The Intelligencer also reported that the soldiers were led by Rear Admiral George Cockburn (pronounced “Coe-burn”). Later the Gazette reported that a British navy deserter who had been at Havre de Grace related that Cockburn “not only led on the forces in person, but took the most active and conspicuous part in the disgraceful scenes which were acted on that occasion.”

This attack deeply impressed Alexandrians, and it and similar later raids would affect profoundly their behavior in the future. The immediate effect, however, was that the Alexandria militia (then part of the District of Columbia militia) was quickly activated.

Earlier, the U.S. War Department had reorganized the District militia into two brigades.
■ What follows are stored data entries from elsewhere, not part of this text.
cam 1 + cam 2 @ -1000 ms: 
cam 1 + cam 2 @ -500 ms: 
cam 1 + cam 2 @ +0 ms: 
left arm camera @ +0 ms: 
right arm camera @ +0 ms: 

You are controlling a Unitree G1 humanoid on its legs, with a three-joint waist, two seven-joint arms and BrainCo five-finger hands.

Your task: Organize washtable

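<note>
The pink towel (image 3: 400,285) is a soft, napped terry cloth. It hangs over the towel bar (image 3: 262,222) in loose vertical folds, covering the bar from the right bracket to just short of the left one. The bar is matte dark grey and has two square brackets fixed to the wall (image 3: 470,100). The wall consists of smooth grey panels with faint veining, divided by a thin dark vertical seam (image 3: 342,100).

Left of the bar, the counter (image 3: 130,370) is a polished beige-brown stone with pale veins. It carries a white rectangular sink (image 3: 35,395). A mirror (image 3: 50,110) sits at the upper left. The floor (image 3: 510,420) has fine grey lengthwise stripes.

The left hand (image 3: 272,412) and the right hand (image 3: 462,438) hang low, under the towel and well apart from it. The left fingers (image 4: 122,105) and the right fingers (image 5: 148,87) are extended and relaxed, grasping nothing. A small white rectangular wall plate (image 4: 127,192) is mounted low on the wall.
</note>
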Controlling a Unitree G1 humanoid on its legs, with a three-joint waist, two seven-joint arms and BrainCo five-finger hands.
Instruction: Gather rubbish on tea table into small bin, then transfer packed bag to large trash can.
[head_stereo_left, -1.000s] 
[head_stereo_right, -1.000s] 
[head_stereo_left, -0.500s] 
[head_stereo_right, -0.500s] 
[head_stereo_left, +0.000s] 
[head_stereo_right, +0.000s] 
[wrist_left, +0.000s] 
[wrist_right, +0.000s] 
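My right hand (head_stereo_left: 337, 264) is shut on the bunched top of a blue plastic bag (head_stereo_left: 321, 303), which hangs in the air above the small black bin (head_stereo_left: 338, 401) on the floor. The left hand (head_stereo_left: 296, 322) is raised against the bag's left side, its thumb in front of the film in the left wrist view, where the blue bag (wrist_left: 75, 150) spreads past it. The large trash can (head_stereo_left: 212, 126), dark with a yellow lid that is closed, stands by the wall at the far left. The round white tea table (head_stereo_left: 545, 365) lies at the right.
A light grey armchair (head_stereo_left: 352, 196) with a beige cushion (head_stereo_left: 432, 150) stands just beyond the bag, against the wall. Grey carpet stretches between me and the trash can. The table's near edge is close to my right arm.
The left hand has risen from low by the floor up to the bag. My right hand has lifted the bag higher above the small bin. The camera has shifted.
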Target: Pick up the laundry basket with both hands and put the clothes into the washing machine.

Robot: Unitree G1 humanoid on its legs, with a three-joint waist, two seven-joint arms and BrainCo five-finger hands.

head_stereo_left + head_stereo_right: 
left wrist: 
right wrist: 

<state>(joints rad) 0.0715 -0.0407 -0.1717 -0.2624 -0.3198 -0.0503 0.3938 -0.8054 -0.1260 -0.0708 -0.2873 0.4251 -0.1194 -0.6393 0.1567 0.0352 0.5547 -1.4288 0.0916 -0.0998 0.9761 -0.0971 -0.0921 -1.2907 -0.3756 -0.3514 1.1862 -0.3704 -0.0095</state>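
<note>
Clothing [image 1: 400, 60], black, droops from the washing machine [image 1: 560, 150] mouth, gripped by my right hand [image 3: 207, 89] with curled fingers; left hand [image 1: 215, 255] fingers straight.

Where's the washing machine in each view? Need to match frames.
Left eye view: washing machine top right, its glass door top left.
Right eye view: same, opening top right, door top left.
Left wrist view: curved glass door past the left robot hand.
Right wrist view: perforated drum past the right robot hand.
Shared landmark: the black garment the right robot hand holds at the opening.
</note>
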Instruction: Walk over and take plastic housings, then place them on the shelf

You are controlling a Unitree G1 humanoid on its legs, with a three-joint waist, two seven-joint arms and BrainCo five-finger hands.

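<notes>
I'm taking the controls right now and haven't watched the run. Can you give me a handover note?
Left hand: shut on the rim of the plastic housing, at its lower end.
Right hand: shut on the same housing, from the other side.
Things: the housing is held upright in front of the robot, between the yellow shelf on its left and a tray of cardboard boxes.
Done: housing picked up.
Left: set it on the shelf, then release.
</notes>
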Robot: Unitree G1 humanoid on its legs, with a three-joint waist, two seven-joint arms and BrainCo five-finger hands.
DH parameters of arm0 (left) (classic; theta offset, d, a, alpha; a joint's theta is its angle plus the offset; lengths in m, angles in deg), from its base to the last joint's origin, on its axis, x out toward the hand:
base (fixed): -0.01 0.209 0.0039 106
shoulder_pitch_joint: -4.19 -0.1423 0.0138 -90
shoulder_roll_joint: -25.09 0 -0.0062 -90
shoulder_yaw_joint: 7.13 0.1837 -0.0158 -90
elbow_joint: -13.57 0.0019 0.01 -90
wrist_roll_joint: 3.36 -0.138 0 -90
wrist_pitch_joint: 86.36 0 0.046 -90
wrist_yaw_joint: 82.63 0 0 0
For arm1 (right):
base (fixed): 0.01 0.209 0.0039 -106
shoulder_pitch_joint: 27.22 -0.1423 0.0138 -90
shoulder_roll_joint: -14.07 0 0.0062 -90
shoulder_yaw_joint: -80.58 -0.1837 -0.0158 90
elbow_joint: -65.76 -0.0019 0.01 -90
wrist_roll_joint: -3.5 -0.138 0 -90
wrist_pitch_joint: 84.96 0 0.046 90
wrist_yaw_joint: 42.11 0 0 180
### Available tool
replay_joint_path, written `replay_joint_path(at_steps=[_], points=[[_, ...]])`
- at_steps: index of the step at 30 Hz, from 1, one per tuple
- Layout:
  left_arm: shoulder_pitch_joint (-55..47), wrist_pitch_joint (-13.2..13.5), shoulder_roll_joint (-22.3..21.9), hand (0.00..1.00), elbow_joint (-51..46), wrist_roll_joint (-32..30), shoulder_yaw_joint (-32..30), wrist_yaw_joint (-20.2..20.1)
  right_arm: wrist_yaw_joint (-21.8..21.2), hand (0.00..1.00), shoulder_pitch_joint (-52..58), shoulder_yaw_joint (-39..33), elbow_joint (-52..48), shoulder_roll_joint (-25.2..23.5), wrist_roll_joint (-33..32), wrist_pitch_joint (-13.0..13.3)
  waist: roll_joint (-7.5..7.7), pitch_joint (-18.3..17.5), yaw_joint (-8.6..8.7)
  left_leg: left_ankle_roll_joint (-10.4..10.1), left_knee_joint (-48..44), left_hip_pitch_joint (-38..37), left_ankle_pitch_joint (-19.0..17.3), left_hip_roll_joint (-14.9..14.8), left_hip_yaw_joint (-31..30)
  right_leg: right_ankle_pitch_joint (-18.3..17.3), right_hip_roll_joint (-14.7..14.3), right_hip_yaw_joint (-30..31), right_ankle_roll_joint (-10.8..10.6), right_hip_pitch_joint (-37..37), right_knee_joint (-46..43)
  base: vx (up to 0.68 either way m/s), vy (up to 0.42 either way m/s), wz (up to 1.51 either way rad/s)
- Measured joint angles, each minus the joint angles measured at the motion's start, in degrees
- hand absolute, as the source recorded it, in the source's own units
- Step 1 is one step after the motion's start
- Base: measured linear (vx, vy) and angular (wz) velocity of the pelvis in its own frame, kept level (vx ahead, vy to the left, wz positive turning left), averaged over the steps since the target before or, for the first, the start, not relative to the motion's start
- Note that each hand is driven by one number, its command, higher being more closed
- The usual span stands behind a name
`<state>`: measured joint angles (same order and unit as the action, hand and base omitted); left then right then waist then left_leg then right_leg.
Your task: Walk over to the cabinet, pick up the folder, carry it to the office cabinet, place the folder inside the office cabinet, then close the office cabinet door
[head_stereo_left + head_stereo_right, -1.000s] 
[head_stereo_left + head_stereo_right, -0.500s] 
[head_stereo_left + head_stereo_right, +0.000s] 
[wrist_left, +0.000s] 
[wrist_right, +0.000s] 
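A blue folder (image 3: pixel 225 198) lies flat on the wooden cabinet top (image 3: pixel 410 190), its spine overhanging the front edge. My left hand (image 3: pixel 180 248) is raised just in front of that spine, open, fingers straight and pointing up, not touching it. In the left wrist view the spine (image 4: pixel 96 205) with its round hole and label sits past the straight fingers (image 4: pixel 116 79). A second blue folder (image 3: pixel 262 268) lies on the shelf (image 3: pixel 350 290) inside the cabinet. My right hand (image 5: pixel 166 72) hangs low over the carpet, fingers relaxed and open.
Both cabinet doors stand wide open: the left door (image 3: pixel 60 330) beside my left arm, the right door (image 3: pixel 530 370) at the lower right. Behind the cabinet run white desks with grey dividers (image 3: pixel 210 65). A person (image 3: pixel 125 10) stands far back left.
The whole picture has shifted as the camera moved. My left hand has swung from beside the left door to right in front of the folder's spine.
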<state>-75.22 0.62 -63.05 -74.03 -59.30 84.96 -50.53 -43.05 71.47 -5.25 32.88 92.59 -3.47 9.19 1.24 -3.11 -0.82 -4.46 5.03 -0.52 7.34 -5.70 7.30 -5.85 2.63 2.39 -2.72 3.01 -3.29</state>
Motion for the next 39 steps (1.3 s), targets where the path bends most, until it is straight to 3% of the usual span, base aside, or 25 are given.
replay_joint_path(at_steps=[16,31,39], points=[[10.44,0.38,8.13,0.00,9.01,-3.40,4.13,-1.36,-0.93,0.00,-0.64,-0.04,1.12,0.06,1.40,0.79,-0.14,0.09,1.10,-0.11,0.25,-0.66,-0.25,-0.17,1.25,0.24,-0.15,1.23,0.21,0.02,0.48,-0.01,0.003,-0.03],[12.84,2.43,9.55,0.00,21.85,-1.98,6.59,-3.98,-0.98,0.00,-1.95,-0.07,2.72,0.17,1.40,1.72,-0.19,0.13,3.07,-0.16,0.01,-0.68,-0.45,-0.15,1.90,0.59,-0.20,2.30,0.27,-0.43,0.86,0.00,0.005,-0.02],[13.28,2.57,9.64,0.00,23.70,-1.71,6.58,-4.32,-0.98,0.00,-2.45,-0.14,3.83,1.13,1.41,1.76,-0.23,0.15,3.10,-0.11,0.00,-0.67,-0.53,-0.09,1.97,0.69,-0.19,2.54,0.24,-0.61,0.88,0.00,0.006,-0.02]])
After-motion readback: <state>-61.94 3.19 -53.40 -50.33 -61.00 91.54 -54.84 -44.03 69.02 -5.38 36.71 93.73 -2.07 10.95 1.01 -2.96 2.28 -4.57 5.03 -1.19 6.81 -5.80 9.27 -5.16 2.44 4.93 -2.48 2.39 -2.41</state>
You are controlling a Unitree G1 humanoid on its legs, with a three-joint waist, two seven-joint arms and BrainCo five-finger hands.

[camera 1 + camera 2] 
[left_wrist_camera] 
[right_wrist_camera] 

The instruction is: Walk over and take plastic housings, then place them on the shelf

The Second Brigade consisted of an infantry regiment of Alexandria companies, including the privately outfitted Alexandria Blues, and a cavalry regiment composed of units from three jurisdictions: Alexandria (the Alexandria Dragoons), Washington, and Georgetown. President Madison had appointed Alexandria merchant, ship owner, and former council member Robert Young to lead this Second Brigade as a brigadier general.

In addition, Alexandrians over the age of 45, some of whom were veterans of the Revolutionary War, were moved by the “wanton destruction of Havre de Grace” to form the Company of Silver Grays to help defend the town.

In the days following the Havre-de-Grace incident, the militia units began to train seriously. Two months later, their training was put to some use when on July 15, General Young learned that the British navy had entered the Potomac and was proceeding upriver. He immediately ordered his brigade under arms and into camp just south of town. The Gazette defiantly proclaimed: “Let them [the British navy] come here when they may, they will meet with a reception not very courteous.”

However, after raiding farms and settlements in the lower part of the Potomac, the British ships were stopped from proceeding farther by the Kettle Bottoms, numerous shifting shoals of mud, sand, and oyster shells roughly 90 miles downriver from Alexandria. By July 29, they were reported leaving the Potomac, and by the beginning of September 1813, most of the British ships had left the Chesapeake Bay.

Alexandrians could breathe easier. The British blockade had been relaxed, and the threat of attack on Alexandria had receded. The Alexandria militia, however, had not been tested. That soon would change.